*Task goal*: Using the listing below, set down each line from the line containing "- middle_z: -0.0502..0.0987" through the line containing "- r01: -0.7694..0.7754", both ends included, exactly and with nothing added.

*Available records*:
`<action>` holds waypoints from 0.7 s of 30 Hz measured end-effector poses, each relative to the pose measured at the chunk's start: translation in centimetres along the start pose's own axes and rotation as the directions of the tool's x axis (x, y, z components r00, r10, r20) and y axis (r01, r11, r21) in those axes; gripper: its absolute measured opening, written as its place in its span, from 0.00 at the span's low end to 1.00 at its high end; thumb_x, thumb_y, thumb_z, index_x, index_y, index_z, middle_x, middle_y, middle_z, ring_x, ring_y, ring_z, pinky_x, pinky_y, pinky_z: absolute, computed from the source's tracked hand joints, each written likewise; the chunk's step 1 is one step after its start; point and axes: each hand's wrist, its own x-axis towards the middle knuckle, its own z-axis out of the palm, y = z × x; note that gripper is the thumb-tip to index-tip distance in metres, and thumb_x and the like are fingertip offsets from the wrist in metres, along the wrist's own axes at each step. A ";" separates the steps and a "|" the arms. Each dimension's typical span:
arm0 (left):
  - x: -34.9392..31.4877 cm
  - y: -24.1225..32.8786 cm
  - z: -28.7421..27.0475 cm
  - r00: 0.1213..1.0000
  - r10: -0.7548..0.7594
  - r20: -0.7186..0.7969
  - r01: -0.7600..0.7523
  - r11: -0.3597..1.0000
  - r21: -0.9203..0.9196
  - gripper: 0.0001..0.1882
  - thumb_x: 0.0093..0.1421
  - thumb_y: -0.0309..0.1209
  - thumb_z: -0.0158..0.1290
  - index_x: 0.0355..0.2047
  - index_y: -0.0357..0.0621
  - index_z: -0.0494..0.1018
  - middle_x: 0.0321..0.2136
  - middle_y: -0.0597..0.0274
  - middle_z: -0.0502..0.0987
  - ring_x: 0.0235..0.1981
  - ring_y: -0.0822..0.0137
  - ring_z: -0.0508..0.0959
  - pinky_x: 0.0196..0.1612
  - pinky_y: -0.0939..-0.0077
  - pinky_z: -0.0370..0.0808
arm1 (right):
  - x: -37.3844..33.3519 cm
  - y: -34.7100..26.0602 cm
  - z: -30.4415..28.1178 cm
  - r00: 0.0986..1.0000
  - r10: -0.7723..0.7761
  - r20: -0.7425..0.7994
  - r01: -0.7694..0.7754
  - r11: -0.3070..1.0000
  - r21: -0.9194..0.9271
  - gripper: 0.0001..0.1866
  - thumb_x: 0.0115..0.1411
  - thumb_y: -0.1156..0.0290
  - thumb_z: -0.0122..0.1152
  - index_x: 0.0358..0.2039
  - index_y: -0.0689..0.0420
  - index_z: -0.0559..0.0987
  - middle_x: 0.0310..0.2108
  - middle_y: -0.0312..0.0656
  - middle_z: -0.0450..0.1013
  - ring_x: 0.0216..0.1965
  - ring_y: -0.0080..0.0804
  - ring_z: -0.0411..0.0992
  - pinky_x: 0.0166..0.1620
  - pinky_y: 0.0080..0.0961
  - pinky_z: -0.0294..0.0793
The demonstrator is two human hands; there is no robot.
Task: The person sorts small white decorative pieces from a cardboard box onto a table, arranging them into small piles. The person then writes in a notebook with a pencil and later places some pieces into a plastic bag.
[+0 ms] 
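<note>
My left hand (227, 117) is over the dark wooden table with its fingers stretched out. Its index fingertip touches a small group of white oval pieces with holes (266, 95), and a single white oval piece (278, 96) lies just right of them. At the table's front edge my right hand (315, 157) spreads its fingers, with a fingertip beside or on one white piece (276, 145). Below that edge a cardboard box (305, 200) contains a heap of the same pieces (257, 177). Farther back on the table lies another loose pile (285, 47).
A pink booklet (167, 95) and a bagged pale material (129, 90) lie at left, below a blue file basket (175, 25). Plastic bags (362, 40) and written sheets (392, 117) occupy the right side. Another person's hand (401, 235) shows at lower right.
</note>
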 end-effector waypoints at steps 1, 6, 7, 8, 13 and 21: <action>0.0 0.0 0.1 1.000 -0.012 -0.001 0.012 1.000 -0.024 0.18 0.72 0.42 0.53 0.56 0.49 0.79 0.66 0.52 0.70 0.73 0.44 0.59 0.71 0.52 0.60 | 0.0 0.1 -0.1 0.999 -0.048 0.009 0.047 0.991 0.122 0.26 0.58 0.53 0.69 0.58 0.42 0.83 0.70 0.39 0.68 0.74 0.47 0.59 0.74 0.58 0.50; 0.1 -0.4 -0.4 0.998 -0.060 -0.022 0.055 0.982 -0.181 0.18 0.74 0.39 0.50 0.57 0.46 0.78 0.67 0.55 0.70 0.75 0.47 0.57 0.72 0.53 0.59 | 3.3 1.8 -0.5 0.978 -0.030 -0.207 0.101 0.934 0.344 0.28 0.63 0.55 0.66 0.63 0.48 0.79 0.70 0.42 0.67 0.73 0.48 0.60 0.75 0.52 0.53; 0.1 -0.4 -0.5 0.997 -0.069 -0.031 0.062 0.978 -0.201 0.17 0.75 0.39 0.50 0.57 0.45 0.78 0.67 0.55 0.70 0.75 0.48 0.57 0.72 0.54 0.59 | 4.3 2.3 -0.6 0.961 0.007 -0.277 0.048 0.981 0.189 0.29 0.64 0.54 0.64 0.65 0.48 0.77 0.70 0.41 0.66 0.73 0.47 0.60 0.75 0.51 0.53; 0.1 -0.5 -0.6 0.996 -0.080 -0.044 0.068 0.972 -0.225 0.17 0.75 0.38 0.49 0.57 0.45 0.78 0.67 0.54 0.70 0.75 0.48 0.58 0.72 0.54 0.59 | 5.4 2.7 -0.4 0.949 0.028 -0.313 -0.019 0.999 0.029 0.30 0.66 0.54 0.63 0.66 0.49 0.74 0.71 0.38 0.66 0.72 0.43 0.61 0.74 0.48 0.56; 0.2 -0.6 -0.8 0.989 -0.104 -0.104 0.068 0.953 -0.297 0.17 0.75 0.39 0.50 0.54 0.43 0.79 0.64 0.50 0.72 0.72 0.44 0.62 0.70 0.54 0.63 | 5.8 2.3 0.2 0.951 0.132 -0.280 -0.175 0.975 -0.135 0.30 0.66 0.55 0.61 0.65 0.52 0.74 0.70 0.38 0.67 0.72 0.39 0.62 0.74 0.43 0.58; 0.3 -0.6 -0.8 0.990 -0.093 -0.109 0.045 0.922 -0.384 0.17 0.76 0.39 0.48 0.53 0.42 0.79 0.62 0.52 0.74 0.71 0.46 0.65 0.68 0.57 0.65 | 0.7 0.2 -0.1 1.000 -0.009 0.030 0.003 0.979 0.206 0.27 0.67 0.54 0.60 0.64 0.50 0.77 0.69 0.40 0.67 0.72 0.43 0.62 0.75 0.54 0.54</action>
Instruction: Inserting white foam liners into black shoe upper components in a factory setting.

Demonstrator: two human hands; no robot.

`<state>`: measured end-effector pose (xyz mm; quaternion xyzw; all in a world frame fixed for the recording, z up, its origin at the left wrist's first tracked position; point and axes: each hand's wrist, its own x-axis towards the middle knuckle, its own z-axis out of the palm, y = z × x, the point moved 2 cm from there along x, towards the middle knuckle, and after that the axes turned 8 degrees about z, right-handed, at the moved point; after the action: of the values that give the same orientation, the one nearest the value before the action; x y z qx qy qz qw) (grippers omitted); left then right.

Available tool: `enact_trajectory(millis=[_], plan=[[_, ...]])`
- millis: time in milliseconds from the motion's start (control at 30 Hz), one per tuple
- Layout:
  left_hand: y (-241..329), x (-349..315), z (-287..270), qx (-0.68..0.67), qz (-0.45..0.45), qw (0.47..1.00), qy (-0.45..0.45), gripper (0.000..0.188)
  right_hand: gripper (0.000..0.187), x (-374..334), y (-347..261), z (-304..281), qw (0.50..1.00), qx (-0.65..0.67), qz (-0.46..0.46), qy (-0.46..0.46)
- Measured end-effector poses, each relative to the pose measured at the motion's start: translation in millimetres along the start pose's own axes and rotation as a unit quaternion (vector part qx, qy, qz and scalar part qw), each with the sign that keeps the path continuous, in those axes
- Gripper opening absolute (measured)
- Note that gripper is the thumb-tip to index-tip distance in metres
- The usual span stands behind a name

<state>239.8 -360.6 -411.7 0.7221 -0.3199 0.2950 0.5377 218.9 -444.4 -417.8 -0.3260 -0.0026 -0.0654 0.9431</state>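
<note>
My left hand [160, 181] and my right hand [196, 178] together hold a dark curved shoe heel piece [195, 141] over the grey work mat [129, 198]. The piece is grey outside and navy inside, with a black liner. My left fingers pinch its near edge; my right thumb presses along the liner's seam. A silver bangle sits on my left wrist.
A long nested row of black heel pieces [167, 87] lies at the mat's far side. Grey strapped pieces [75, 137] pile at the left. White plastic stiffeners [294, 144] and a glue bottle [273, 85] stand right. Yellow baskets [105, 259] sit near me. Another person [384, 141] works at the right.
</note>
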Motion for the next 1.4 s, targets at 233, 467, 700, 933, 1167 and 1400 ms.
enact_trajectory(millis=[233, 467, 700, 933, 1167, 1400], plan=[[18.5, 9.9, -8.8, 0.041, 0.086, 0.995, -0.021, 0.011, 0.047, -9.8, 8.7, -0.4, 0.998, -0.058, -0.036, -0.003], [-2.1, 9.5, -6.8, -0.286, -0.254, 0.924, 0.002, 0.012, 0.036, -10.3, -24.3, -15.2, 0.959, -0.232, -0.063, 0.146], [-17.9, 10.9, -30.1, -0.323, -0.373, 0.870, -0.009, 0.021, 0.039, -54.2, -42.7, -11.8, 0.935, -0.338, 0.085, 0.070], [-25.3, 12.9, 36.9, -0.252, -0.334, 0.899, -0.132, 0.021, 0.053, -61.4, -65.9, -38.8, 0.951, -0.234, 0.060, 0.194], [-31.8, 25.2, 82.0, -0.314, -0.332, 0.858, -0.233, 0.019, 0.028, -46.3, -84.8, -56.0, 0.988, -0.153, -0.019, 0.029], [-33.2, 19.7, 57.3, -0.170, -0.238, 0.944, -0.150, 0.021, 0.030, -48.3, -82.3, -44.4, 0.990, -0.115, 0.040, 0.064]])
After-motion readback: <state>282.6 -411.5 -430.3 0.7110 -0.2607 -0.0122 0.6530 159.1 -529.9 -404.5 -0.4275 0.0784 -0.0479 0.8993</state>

*Task output*:
  - middle_z: -0.0502..0.0987
  - ring_x: 0.0235..0.1981
  - ring_y: -0.0822..0.0137
  - ring_z: -0.0508..0.0959
  - pinky_x: 0.0196..0.1612
  - pinky_y: -0.0939..-0.0077
  - pinky_z: -0.0370..0.0808
arm1 (right):
  - x: -37.3844..33.3519 cm
  - y: -34.7100..26.0602 cm
  - z: -30.4415..28.1178 cm
  - r00: 0.0986..1.0000
  - r10: -0.7723..0.7761
  - r20: -0.7425..0.7994
  - r01: -0.7694..0.7754

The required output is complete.